Omit the pictures while printing every entry below exactly as given.

Stored data entries:
● ● ● ●
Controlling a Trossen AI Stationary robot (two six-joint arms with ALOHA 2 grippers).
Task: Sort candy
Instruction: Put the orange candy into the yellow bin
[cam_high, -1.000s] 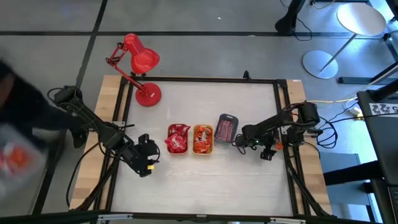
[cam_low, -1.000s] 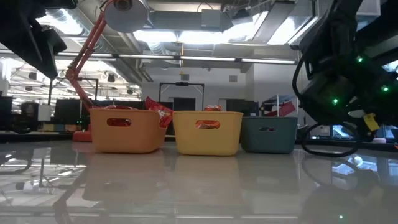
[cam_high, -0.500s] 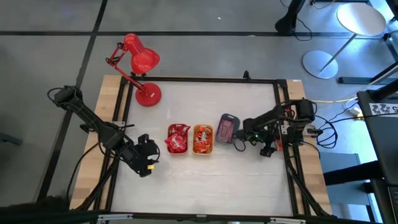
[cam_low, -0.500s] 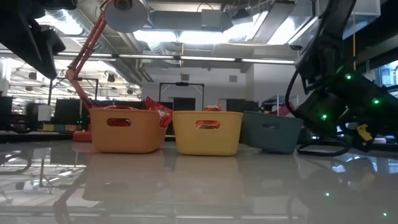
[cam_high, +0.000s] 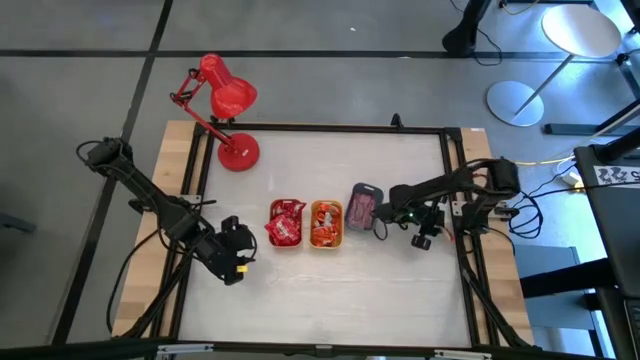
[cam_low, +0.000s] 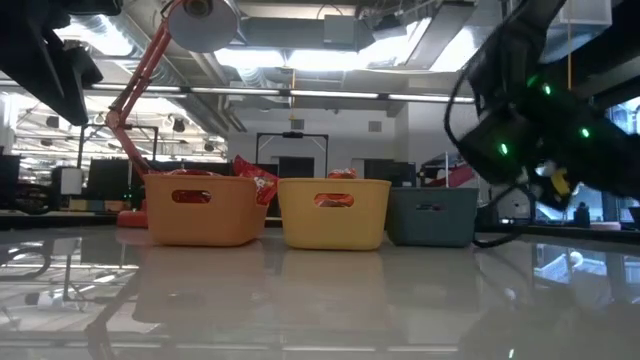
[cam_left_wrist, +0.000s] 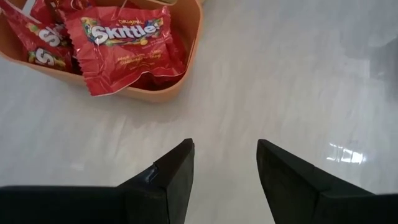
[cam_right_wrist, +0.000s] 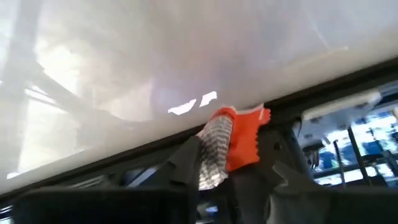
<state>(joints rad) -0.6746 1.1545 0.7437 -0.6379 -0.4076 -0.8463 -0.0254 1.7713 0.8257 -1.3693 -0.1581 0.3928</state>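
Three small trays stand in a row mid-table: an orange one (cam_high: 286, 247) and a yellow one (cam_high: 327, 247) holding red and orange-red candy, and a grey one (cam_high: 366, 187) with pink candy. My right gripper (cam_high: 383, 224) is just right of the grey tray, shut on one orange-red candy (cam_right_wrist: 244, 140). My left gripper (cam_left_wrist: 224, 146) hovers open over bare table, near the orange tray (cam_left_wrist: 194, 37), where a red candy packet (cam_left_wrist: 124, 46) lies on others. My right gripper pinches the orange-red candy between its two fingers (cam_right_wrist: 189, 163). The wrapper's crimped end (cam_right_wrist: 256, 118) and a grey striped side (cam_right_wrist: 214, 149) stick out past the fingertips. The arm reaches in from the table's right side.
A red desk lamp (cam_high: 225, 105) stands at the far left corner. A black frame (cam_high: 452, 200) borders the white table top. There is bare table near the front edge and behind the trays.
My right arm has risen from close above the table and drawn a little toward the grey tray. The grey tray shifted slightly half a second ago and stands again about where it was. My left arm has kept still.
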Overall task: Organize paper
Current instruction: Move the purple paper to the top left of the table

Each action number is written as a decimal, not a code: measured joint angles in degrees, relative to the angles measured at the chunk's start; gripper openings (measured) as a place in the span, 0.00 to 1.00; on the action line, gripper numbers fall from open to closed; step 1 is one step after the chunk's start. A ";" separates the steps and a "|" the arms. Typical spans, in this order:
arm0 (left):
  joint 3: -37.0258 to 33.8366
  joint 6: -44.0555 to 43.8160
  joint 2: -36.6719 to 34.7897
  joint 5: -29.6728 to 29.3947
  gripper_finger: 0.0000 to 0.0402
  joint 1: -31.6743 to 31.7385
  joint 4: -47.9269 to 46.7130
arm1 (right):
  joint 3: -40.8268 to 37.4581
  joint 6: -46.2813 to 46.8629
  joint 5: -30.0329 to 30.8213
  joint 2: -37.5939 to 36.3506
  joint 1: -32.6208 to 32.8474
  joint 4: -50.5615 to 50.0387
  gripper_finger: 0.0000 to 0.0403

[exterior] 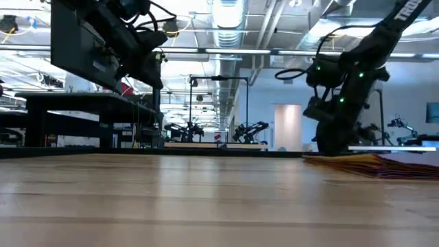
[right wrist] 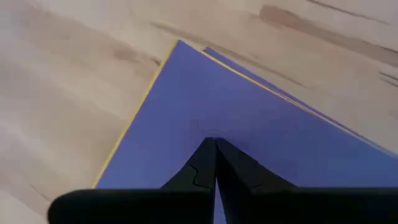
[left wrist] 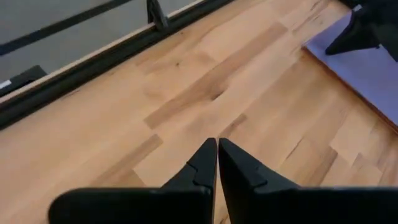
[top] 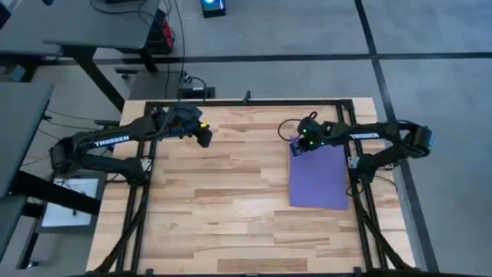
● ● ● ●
Your solution:
Controlling a Trossen AI Stationary robot (two six-joint arms with ALOHA 2 grippers).
Task: Sort candy
Instruction: Put the orange candy into the yellow bin
[cam_high, -1.000s] 
[cam_low, -1.000s] 
[cam_high, -0.500s] 
[cam_low, -0.500s] 
[cam_high, +0.000s] 
[cam_low, +0.000s] 
[cam_left_wrist, +0.000s] 
[cam_right_wrist, +0.000s] 
<state>(joints rad) -0.6746 1.1545 0.7437 -0.6379 -0.4076 -0.8463 -0.0254 1.7713 0.8257 -1.3693 -0.1581 0.3928</state>
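Three small trays stand in a row mid-table: an orange one (cam_high: 286, 247) and a yellow one (cam_high: 327, 247) holding red and orange-red candy, and a grey one (cam_high: 366, 187) with pink candy. My right gripper (cam_high: 383, 224) is just right of the grey tray, shut on one orange-red candy (cam_right_wrist: 244, 140). My left gripper (cam_left_wrist: 224, 146) hovers open over bare table, near the orange tray (cam_left_wrist: 194, 37), where a red candy packet (cam_left_wrist: 124, 46) lies on others. My right gripper pinches the orange-red candy between its two fingers (cam_right_wrist: 189, 163). The wrapper's crimped end (cam_right_wrist: 256, 118) and a grey striped side (cam_right_wrist: 214, 149) stick out past the fingertips. The arm reaches in from the table's right side.
A red desk lamp (cam_high: 225, 105) stands at the far left corner. A black frame (cam_high: 452, 200) borders the white table top. There is bare table near the front edge and behind the trays.
My right arm has risen from close above the table and drawn a little toward the grey tray. The grey tray shifted slightly half a second ago and stands again about where it was. My left arm has kept still.
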Overall task: Organize paper
Current instruction: Move the purple paper to the top left of the table

Each action number is written as a decimal, not a code: measured joint angles in degrees, relative to the angles measured at the chunk's start; gripper openings (measured) as a place in the span, 0.00 to 1.00; on the action line, gripper numbers fall from open to closed; step 1 is one step after the chunk's start. A ";" separates the steps and a "|" the arms. Typical spans, in this order:
arm0 (left):
  joint 3: -37.0258 to 33.8366
  joint 6: -44.0555 to 43.8160
  joint 2: -36.6719 to 34.7897
  joint 5: -29.6728 to 29.3947
  gripper_finger: 0.0000 to 0.0402
  joint 1: -31.6743 to 31.7385
  joint 4: -47.9269 to 46.7130
arm1 (right):
  joint 3: -40.8268 to 37.4581
  joint 6: -46.2813 to 46.8629
  joint 5: -30.0329 to 30.8213
  joint 2: -37.5939 to 36.3506
  joint 1: -32.6208 to 32.8474
  joint 4: -50.5615 to 50.0387
  gripper_finger: 0.0000 to 0.0403

[exterior] 
[right wrist] 
[left wrist] 
[top] 

No other output belongs with this exercise.